PROBLEM TO WORK ON -
Transcribe the listing below from its opening line up to and including the line that contains "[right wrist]"; reproduce nothing else.

ENTRIES PROVIDED -
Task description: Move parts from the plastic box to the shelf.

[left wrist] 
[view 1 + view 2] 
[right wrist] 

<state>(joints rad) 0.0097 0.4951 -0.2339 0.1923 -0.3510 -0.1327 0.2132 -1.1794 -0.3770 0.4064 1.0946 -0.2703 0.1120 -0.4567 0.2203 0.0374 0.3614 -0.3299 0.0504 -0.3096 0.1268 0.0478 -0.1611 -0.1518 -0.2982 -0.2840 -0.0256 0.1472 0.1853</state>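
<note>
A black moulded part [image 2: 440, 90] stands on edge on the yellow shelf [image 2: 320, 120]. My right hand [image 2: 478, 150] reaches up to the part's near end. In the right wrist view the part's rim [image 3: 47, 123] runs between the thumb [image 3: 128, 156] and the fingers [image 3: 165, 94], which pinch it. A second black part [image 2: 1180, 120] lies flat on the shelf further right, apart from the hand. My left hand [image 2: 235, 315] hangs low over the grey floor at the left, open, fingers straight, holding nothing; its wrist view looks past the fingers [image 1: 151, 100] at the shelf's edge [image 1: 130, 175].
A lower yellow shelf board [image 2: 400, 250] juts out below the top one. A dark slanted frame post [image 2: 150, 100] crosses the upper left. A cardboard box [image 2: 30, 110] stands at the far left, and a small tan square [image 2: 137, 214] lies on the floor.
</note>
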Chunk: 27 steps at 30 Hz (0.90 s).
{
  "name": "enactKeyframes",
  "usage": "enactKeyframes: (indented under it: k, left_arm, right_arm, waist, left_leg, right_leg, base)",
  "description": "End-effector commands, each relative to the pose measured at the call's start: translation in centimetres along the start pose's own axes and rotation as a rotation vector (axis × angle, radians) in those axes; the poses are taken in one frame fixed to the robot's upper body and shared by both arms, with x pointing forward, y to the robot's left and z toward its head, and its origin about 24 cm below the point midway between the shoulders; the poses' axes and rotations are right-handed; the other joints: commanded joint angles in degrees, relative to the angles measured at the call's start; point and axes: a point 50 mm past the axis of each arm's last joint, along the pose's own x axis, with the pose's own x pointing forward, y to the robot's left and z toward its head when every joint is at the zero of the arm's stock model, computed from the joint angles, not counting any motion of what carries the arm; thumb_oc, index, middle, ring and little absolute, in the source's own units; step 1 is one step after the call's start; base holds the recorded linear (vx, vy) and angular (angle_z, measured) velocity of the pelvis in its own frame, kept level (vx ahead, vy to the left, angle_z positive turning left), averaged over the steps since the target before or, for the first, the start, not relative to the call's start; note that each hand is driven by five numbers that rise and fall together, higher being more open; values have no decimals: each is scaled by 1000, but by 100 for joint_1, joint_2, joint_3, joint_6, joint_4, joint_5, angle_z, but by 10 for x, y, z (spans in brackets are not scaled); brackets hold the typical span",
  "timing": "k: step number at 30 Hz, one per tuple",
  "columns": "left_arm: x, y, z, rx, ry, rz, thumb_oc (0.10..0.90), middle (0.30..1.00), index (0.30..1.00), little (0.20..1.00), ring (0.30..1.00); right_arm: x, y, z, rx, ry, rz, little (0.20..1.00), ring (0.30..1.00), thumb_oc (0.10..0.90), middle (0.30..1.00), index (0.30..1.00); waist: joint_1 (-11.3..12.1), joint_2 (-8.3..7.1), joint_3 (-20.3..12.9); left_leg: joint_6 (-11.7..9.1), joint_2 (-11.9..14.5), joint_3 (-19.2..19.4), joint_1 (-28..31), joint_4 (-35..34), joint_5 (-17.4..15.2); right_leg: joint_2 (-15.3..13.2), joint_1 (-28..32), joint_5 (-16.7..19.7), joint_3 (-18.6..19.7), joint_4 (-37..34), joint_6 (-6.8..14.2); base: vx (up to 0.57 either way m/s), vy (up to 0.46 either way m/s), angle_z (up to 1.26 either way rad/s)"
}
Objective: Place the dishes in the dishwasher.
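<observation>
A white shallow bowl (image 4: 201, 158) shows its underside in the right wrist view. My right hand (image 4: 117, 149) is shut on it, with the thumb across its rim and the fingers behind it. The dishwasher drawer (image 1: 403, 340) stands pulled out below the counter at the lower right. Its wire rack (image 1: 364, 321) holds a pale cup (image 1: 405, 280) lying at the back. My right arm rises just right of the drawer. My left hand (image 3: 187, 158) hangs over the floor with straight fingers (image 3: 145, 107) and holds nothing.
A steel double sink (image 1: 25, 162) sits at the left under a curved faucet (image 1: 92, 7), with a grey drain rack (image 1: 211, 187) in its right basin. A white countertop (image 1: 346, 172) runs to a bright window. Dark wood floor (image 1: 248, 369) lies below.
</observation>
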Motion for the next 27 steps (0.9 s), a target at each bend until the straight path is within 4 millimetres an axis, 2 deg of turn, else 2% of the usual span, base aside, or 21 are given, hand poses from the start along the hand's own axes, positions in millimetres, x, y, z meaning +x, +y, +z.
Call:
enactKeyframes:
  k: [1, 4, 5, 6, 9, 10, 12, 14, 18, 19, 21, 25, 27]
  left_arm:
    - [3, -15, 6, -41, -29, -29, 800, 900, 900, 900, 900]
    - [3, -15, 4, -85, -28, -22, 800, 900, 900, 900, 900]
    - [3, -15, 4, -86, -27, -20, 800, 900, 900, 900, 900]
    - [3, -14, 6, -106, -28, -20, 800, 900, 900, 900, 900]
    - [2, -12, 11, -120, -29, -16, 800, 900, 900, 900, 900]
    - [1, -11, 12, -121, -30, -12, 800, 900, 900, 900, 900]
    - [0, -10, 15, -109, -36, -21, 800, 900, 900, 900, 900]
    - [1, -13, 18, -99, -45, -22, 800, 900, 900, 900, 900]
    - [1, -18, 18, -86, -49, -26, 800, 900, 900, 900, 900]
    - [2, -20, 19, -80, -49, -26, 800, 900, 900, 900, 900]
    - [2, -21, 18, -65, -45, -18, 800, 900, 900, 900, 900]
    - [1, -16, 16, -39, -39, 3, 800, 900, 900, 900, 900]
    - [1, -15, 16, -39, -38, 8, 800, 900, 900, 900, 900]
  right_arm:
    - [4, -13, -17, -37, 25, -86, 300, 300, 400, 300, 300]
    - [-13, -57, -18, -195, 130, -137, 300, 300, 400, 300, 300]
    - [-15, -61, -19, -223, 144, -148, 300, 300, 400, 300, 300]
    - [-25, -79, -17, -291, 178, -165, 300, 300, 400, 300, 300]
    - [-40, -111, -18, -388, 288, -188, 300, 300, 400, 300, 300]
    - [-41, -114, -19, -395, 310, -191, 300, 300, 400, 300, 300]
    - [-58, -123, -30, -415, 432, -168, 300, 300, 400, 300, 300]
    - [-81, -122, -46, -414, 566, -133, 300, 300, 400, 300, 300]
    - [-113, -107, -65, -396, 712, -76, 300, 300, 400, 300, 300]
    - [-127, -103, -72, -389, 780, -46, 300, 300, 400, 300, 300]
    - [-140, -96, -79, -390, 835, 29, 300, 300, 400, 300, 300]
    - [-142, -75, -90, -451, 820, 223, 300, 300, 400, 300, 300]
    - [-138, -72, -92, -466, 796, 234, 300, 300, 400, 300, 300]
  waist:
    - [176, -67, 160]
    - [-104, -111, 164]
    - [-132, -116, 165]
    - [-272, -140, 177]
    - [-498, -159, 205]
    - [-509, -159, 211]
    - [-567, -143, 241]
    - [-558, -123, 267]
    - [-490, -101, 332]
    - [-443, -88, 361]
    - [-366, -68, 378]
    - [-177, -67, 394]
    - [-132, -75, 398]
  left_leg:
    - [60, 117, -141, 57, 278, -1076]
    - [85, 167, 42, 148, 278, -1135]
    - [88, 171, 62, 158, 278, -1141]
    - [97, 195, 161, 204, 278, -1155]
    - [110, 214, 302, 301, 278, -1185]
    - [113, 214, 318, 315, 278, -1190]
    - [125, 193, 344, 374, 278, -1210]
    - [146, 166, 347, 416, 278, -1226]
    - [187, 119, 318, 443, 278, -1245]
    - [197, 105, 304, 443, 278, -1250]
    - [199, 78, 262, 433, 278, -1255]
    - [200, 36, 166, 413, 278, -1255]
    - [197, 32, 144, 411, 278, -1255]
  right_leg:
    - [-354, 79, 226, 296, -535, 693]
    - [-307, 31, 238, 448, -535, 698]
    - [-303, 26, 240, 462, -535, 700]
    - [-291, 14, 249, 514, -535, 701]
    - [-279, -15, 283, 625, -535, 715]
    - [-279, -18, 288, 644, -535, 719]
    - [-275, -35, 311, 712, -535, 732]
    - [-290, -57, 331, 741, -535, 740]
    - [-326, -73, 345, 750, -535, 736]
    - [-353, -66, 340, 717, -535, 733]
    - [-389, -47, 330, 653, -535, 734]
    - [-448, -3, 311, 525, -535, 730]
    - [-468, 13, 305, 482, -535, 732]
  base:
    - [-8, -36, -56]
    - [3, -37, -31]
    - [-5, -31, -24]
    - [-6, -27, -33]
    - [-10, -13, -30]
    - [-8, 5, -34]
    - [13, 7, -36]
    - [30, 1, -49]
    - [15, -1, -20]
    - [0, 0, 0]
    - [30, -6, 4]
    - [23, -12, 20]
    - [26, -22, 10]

SOLUTION FOR THIS EXERCISE -
Task description: Move parts from the plastic box to the shelf.

[left wrist] 
[view 1 + view 2] 
[right wrist] 

No additional output is required for this exercise.